La ferme de l’Aubépin collabore régulièrement avec SEMAE, le Geves, la Fnams, l’Itab et le réseau Semences Paysannes. « Cette implication nous permet de partager nos expériences, d’échanger nos idées et d’enrichir nos travaux variétaux grâce à une collaboration ouverte entre acteurs de l’agriculture biologique et conventionnelle », résume Pierre Dorand. Nous avons également rejoint l’association "Paysans de nature" en lien avec la LPO (Ligue de protection des oiseaux) en 2019, témoignant ainsi de notre engagement pour préserver et soutenir la biodiversité de nos terres. Dans cette optique, nous enrichissons également nos écosystèmes agricoles avec des haies, des mares et des bosquets pour accueillir une faune et une flore plus diversifiées. »

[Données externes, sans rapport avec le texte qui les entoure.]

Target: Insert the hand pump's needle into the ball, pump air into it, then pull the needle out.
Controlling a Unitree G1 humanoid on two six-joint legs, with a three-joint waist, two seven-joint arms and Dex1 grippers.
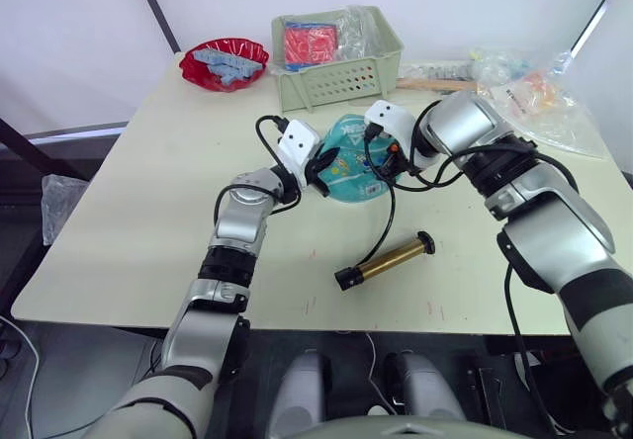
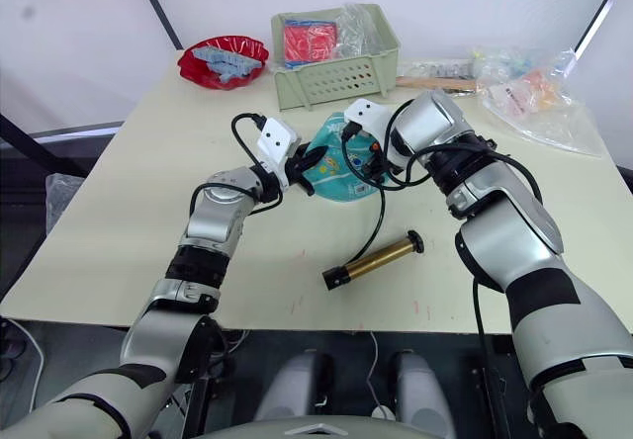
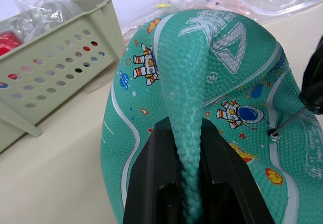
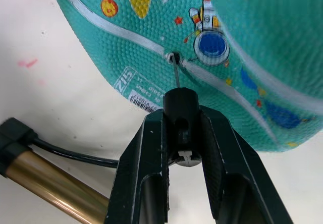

Afin de conserver au mieux la qualité germinative et la vigueur des semences produites, Pierre Dorand conseille de les stocker dans un endroit sec et tempéré, à l’abri de la lumière. « Sur la ferme, nous les déposons dans une chambre maintenue à 12°C, équipée d’un déshumidificateur. L’objectif est aussi de les manipuler le moins possible. »
Autre élément à retenir : toutes les espèces ne se conservent pas aussi longtemps. Si les solanacées, brassicacées et apiacées n’ont pas de durée limite, les alliums et panais ont, en revanche, une durée de conservation limitée : respectivement 4 et 2 ans. « Pour être certains de la qualité des semences que nous commercialisons, nous réalisons, chaque année, des tests de germination avec le résultat mentionné sur le sachet », complète-t-il.